Exercise – Everything in the listing must be repeated word for word.
[Start of section]
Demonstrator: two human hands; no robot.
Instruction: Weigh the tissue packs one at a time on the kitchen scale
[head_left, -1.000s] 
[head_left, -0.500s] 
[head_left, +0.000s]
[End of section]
Response to the exercise –
Demonstrator: two human hands; no robot.
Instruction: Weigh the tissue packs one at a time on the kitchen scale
[head_left, -1.000s] 
[head_left, -0.500s] 
[head_left, +0.000s]

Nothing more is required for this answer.